Posted 24 September 2006 - 05:33 AM
This looks like the best place to talk about what DHT is and how it works. In order to keep it simple, let's use the example of a telephone directory. That should be familar to almost everybody Here's part of our directory:
123 Minor St, Pougkeepsie, IL 54321
27 TCP Highway #404, Chitling Switch, TX 65432
P.O. Box 155, Aberrent, AZ 88888
And so forth. If it's a printed directory, it's something everyone has seen and used. Let's make it a database instead. Now it's one or more tables (lists, basically) of data in a computer server. The advantage of a database is that we can give it commands like "show me everybody who lives in Arizona", or "I've added some people to the list, so re-sort it"
Now think big. Lots of data about lots of people. Spouse's name, kids' names, pet's name, family doctor, shoe sizes, and many other things. For a whole LOT of people.
A database would be the only sane way to manage such a large list. But if you're going to do that, you usually need a honkin' big, powerful and expensive computer to run that database on. You also want it to have all sorts of protective, redundant and backup features so you don't ever lose the list and it's always available.
But there is an alternative. Instead of one huge, powerful computer, let's spread this same list over a whole bunch of small, average computers. The way we'll do that is to make a code based onf each entry.
We'll take one entry and use a mathematical function to create a very long unique number out of it. This is called a "hash". Then we'll assemble all of these hashes into a single table, along with the records they point to. This is our "Hash table".
Now we'll cut the table into small pieces, and give every computer on our network a part of the table. So now it's a Distributed Hash Table, or DHT.

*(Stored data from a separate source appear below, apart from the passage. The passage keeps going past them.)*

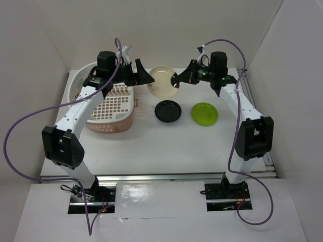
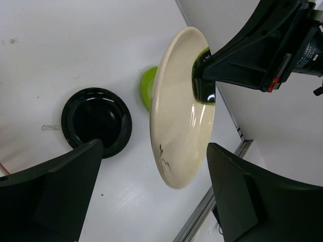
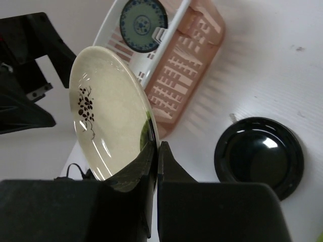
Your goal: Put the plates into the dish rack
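Observation:
My right gripper [image 1: 176,79] [image 3: 157,146] is shut on the rim of the cream plate [image 1: 162,80] [image 2: 181,106] [image 3: 106,106], which has a dark flower mark. It holds the plate on edge in the air, right of the dish rack [image 1: 111,108] [image 3: 186,65]. My left gripper [image 1: 146,78] [image 2: 154,146] stands open, one finger on each side of the plate's far edge, not touching it. A blue-patterned plate [image 3: 144,17] stands in the rack. The black plate [image 1: 168,111] [image 2: 96,121] [image 3: 260,156] and the lime green plate [image 1: 204,114] [image 2: 147,85] lie flat on the table.
White walls close the table in at the back and on both sides. A metal rail [image 2: 227,191] runs along the table's right edge. Purple cables [image 1: 30,118] loop from both arms.

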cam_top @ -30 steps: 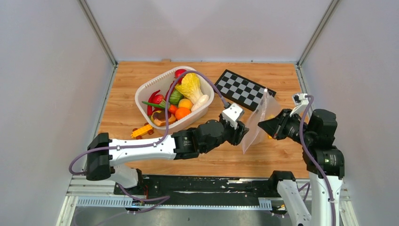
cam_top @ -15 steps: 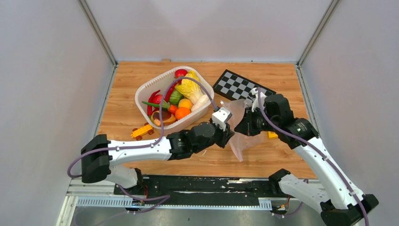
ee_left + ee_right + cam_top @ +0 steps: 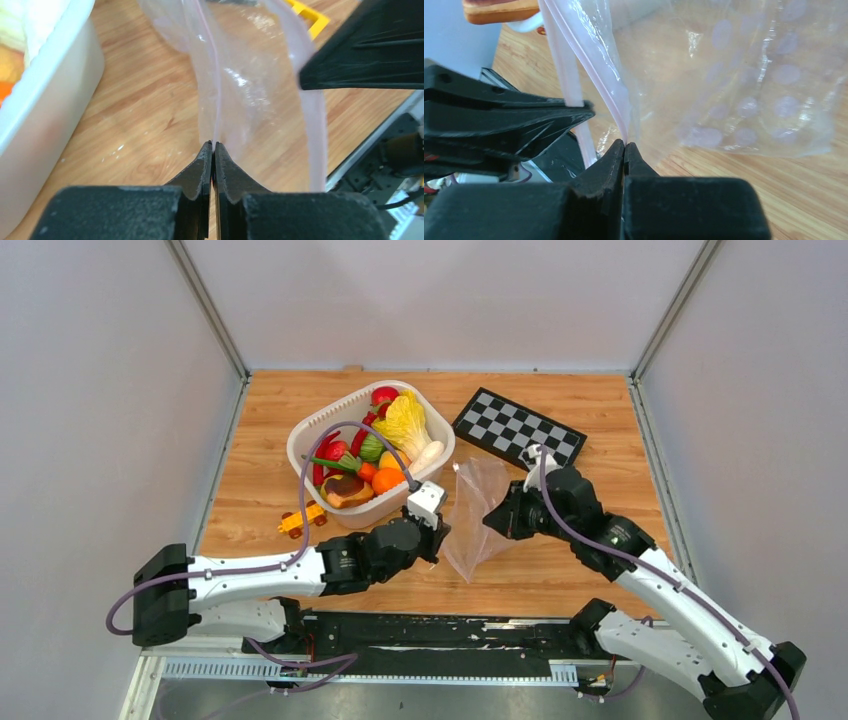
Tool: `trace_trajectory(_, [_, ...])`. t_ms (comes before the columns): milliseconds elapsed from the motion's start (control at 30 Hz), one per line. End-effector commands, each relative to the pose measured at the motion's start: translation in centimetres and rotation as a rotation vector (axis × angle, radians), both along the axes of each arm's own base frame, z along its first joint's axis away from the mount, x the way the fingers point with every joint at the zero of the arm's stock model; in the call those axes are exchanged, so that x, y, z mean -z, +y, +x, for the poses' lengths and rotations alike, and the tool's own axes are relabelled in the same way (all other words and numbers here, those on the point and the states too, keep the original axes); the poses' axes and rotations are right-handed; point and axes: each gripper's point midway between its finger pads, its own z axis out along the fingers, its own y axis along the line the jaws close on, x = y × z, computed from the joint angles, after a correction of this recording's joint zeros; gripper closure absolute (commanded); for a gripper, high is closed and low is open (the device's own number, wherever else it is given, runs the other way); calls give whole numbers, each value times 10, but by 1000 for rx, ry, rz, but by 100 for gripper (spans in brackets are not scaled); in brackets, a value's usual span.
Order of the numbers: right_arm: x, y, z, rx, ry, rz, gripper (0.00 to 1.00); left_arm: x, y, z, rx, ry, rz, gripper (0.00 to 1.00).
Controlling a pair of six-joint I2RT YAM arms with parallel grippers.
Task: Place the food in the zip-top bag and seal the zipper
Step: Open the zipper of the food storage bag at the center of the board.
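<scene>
The zip-top bag (image 3: pixel 473 515) hangs clear and dotted between my two grippers, low over the table in front of the basket. My left gripper (image 3: pixel 438 537) is shut on one side of its pink zipper (image 3: pixel 216 95). The right gripper (image 3: pixel 497 521) is shut on the other lip of the zipper (image 3: pixel 616 112), so the mouth gapes between them. The left gripper (image 3: pixel 213 145) and right gripper (image 3: pixel 625 144) both show jaws pressed together on the strip. The food (image 3: pixel 387 478) lies in the white basket (image 3: pixel 362 515), including a cabbage (image 3: pixel 403 423) and the bun (image 3: pixel 348 490).
A checkerboard (image 3: pixel 518 427) lies at the back right. The yellow toy car (image 3: pixel 300 520) sits on the table left of the basket. A yellow piece (image 3: pixel 307 15) shows on the wood beyond the bag. Grey walls close in both sides.
The right arm swung the bag from the right side toward the basket and lower. The left arm drew back left, and its jaws closed onto the bag's zipper edge.
</scene>
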Motion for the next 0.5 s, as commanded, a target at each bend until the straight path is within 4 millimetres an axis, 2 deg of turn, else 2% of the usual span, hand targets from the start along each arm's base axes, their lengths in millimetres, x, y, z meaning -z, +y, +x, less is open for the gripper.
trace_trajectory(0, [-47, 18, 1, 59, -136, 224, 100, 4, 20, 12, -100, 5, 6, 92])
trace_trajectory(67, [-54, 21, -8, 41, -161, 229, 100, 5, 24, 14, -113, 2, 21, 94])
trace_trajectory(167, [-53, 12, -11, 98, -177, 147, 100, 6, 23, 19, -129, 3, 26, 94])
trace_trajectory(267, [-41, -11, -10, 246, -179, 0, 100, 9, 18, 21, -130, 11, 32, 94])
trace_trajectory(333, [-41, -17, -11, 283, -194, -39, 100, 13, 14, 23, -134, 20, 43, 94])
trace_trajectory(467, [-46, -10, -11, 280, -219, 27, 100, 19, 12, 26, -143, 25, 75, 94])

If you want to look someone up, you take the information you've got, such as the name, and compute the hash for that. Then you go into the network and look for the node that handles hashes of that particular range, find the one computer that has that particular entry, and retrieve the information from it.
How do you find that particular node? You ask your neighbors. (You're in the network too, so you've got a small chunk of the table that you're responsible for too.) You ask another known node (which you discovered when you joined the network), and he points you to another node, which points you to another, and so on until you get to what you're looking for.
Suppose your part of the table is all the people whose last name begins with "T". You're looking for somebody whose last name begins with "H". Since you yourself are "T", you know who's got "S" and who's got "U", because they're your neighbors in this network. If you've got some idea of structure, you'll go towards U, which will point you to V, who will point you to W, then X, Y, Z, A, B, C and so on till you get to the "H" you're looking for.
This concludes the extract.